Fenomeno migranti, quando l’inserimento si trasforma in partecipazione sociale
A Montalto Uffugo (Cosenza) in concomitanza con “la giornata nazionale del rifugiato” ha preso il via un corso d’inglese gratuito della durata di due mesi. Fin qui niente di nuovo se non fosse che gli insegnanti di questo corso sono dei migranti , che fanno parte del sistema di protezione per richiedenti asilo e rifugiati (SPRAR).
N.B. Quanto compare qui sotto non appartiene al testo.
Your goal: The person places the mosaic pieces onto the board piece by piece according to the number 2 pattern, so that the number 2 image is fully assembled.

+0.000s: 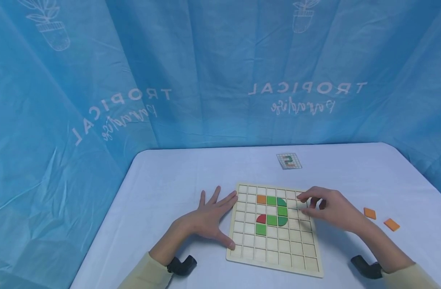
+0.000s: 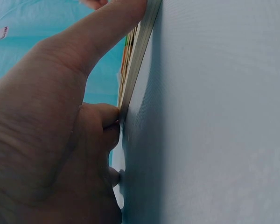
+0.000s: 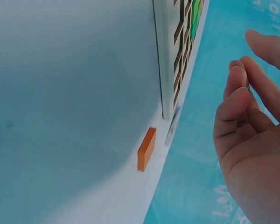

Dallo scorso anno, Montalto Uffugo fa parte della rete degli enti locali che accedono al Fondo nazionale per le politiche ed i servizi dell’asilo.(FNPSA) L’adesione prevede l’accoglienza integrata basata sul concetto di empowermwnt inteso come “ un processo individuale e organizzato, attraverso il quale le singole persone possono (ri)costruire le proprie capacità di scelta e di progettazione e (ri)acquistare la percezione del proprio valore, delle proprie potenzialità e opportunità”(Manuale per l’attivazione e la gestione di servizi di accoglienza e integrazione per i richiedenti ed i titolari di protezione internazionale, Roma, p.4- Servizio Centrale SPRAR).
L’iniziativa , è stata accolta immediatamente da due giovani migranti Mosa e Mohamed, di origine afghana, beneficiari insieme ad altre persone, del progetto SPRAR” le note dell’accoglienza”. La locandina del progetto recita: “Io qui a Montalto Uffugo sono un’ospite di un progetto di accoglienza”; “Io da qui sogno di ricostruire la mia vita”; “Io sono qui e non voglio sentirmi un peso”; “Io sogno che l’accoglienza sia sempre per tutti scambio ed arricchimento reciproco”.
Questa disponibilità verso la comunità montaltese,già dimostrata durante la prima giornata ecologica, svoltasi il 31 maggio sul territorio, ha comprovato quanta voglia di integrazione alberghi in queste persone, già tediate dal dramma e dalla sofferenza del distacco dalla propria terra, dai familiari ,dalla propria casa.
Il proporsi all’iniziativ è un palese desiderio di incontrare “l’altro”, un modo di comunicare, per far conoscere la propria storia ed il proprio vissuto, è un modo per ringraziare una comunità che li ha accolti, ma pure il riscatto dal vincolo benefattore- beneficiato; anche se il benefattore molto spesso ricambia con sfruttamento, isolamento, soprusi, intolleranza. Sì, perché la società “ civile “ è un popolo strano, accetta il diverso, o per provenienza geografica o per formazione sociale, quando viene come atleta a gareggiare nei nostri stadi o come artista a riempire le nostre platee, ma non lo tollera quando viene come povero: è la povertà che ci disturba, perché ci costringe a metterci in discussione.
C’è una specie di provincialismo culturale che ci impedisce di aprirci al nuovo e per conseguenza ci fa vedere nel diverso solo il limite e non le sue potenzialità. Noi pretendiamo che le merci ed il denaro circolino liberamente nel mondo, ma poi ne ostacoliamo la circolazione delle persone. Non scordiamoci che anche noi siamo debitori per la nostra esistenza: i credenti verso Dio , le persone razionali verso la storia e gli uomini che l’hanno fatta , il nostro migrante , sofferente per la precarietà e le difficoltà dei tempi, verso il paese ospitante.
Si rende necessaria dunque un’informazione riguardante i motivi che spingono le popolazioni a questi veri e propri esodi. Essi affrontano viaggi su mezzi di trasporto obsoleti e fatiscenti, pagano cifre considerevoli al business della tratta di persone , accettano di convivere, ammassati nei luoghi di prima accoglienza, con persone diverse per abitudini e tradizioni e tutto questo non per turismo o per avventura, ma per situazioni di guerra o per fame, con la speranza o l’aspettativa di una vita migliore a cui tutti abbiamo diritto.